§ **What the task asks**
Check each line of the material for "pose" and report how many lines have it, with nothing added.

§ **Information shown**
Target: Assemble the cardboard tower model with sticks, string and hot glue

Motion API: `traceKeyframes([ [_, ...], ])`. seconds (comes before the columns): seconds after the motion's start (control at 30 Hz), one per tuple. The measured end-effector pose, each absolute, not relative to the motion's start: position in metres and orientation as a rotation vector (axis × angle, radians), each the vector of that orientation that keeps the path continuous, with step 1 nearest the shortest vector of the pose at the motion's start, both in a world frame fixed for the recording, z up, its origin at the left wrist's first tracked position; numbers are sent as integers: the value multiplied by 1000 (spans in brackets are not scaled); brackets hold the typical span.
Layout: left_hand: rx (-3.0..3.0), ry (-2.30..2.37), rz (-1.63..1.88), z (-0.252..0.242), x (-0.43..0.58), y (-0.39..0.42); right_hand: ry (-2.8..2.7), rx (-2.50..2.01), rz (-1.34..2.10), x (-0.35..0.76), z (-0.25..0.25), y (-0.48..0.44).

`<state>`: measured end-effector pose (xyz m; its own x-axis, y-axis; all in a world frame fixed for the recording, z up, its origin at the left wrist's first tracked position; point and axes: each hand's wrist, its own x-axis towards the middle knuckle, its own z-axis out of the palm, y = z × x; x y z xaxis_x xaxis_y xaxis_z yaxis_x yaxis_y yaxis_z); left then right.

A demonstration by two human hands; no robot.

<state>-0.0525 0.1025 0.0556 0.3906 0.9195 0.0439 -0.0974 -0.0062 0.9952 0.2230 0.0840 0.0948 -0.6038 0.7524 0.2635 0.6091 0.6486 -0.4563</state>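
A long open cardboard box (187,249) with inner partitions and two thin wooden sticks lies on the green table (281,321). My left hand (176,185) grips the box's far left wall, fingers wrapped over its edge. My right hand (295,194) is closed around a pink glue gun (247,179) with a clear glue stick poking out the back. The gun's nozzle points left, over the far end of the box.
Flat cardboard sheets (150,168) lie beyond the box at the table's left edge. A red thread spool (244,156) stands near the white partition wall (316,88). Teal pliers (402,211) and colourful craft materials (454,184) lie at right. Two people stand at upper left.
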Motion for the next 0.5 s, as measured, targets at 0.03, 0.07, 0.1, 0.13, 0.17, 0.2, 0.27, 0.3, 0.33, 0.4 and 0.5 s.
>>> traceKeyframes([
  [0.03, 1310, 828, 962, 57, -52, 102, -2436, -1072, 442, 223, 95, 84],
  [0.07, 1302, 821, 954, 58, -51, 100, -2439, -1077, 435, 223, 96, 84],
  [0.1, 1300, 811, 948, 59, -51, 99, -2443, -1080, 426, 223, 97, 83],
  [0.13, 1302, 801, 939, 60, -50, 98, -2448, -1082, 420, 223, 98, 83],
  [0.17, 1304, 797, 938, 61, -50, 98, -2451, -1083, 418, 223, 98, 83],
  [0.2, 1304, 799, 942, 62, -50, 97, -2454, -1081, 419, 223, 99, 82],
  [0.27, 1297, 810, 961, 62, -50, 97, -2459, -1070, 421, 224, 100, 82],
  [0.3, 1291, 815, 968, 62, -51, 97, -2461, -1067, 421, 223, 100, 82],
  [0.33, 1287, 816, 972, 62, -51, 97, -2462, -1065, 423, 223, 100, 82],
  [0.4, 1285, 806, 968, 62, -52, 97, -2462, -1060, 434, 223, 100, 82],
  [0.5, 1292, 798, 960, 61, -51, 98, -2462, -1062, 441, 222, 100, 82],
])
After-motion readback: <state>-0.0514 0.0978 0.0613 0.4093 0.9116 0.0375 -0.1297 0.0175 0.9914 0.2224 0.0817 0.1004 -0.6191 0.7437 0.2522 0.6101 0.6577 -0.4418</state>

§ **The answer**
2